Monday, October 1, 2012

Database Management, Application Development and Normalization

Tom Phillips "start[s] the conversation at social.technet.microsoft.com with [his] "normalization" rant":
Normalization was invented in the 70's as a way to put some structure around how developers were storing data in a database, in addition to trying to save disk space. You need to remember this was a time when 1MB was billions of dollars and a comput er needing 1GB of data storage was inconceivable. It was a way to squeeze as much data into as small a space as possible.
Perhaps the lack of understanding of the relational model was so acute at the time when it was first published (1969-70) that it would not surprise me at all if a belief existed then that normalization would save storage space, even if I don't understand on what this belief was grounded. But there is no justification for such a belief to persist in 2012, no matter what else one thinks of normalization.
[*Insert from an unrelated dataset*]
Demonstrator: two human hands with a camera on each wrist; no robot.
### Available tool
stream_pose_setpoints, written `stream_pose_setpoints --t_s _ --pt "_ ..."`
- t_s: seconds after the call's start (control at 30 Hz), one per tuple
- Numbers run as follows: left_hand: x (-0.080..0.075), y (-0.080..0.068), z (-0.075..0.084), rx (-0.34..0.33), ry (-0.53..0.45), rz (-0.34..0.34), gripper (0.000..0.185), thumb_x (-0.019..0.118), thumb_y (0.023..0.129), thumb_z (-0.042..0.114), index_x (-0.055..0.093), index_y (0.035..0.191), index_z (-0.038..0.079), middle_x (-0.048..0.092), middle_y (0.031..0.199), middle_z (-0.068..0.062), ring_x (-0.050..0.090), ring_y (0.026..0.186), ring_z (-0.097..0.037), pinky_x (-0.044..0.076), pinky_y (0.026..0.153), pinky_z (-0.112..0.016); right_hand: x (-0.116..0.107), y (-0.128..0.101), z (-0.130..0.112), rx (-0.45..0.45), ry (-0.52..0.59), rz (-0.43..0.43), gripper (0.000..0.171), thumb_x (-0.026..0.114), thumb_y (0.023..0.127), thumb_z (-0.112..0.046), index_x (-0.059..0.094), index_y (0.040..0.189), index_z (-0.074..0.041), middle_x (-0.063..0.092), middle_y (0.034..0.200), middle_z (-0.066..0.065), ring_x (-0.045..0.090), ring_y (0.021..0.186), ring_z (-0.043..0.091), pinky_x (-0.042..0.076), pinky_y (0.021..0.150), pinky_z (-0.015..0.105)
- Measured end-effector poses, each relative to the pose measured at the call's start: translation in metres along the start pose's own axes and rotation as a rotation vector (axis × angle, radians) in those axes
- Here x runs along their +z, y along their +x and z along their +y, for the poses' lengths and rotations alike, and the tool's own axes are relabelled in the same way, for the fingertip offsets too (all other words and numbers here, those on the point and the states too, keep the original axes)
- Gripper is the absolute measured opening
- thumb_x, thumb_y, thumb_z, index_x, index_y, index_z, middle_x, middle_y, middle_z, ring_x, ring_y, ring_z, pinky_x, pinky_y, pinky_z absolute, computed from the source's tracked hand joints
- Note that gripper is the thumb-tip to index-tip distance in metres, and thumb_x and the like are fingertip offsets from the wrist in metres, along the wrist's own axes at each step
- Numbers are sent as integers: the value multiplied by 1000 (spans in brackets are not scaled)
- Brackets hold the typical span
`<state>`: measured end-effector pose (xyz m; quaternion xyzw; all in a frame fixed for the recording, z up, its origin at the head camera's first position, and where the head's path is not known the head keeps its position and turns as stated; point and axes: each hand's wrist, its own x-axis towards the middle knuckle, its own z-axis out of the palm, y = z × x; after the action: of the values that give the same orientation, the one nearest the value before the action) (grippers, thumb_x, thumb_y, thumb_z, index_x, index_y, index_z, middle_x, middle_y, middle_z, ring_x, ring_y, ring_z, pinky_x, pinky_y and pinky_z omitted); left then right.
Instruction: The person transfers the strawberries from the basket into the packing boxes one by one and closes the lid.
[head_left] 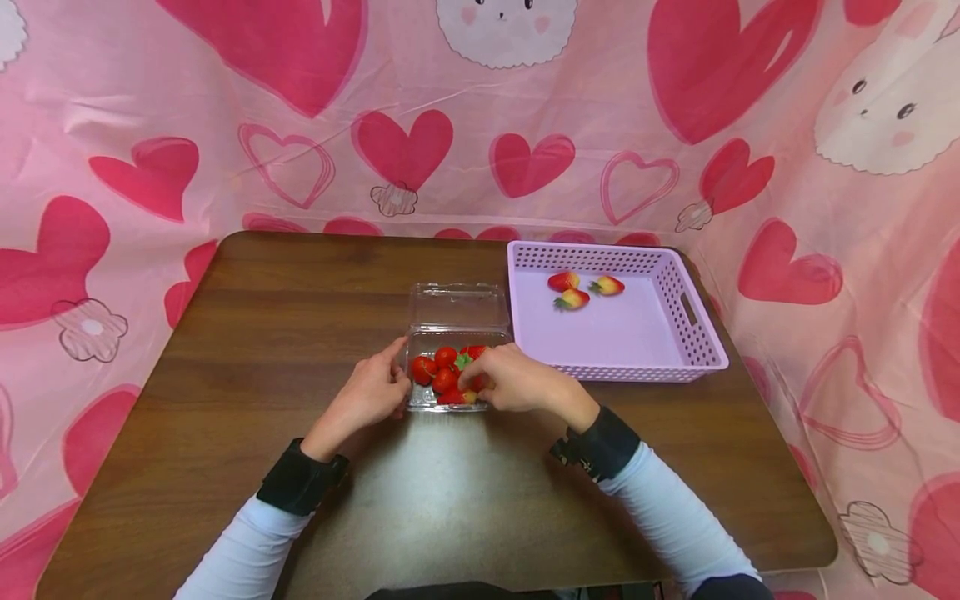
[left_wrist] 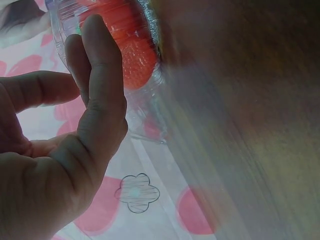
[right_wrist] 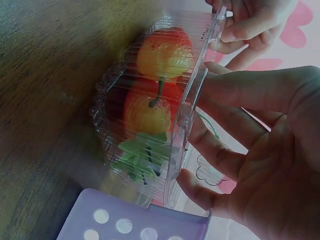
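Sleeves nearest, I'm seeing boxed strawberries between left hand, unclenched at nine o'clock, and right hand at three, grip unclear.

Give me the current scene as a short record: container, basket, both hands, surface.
Clear box: left of the basket as the head camera sees it
Lid: open, on the box's far side
Box contents: several red strawberries, some partly hidden
Lilac basket: holds three red-and-yellow strawberries, near its far side
Left hand: at the box's left side, index finger along the edge
Right hand: fingers inside the box among the fruit; grip unclear
Surface: brown wooden-looking table
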<state>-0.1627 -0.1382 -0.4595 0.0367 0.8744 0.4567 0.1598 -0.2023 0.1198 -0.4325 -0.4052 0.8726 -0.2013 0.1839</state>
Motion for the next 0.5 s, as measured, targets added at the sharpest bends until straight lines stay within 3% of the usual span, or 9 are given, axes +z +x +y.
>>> stream_pose_setpoints --t_s 0.5 --pt "1 0 0 -7 2 6 73 60 100 2 26 166 3 59 79 -11 63 60 -27 54 60 -36 -1 -1 -1 -23 11 6 31 65 93 4 83 112 -12 75 98 2 54 71 17 45 62 30"
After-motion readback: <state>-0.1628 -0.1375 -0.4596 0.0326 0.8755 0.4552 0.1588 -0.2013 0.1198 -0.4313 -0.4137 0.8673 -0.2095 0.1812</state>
As I wrote many times, normalization is a purely logical concept and has nothing to do with physical storage. When Codd invented the relational model, hierarchic and CODASYL (network) DBMSs reigned supreme. Repeating groups--groups of values that repeat--were a characteristic of hierarchic DBMSs. A relational representation of data in such systems was viewed as "flattening" the hierarchy to R-tables. Here is what I wrote in Truly Relational: What It Really Means, Codd’s 1969-70 Papers (available from this site):
First Normal Form (1NF)
In his 1969 paper Codd allowed for domains that had relations as values, or what we refer to as relation-valued domains/columns (RVD/RVC), “nested relations” for short. He considered RVDs the relational equivalent of “repeating groups” in hierarchic/network systems, which he deemed unnecessary complications. At the time Codd thought that RVDs would necessitate second- rather than first-order logic as a basis for RDBMSs, which (a) is problematic, and (b) would complicate implementation of relational systems. So in his 1970 paper he introduced the idea of eliminating nested relations through a process of normalization, for which he lists some benefits. The result is a collection of relations in their normal form, what we today call R-tables. Otherwise put, Codd’s initial position was that R-tables are by definition normalized (otherwise put: there is no such thing as an unnormalized R-table). 
It later turned out that RVDs/RVCs can be supported within first-order logic and that, consequently, 1NF essentially means that at every intersection of a row and column there is exactly one value, which can be anything, including an R-table. [Indeed, Tutorial D, Date and Darwen's relational language supports RVD/RVA explicitly].
Note:

(a) 1NF is only one requirement of a table to be an R-table (for the others see my recently published Business Modeling for Database Design).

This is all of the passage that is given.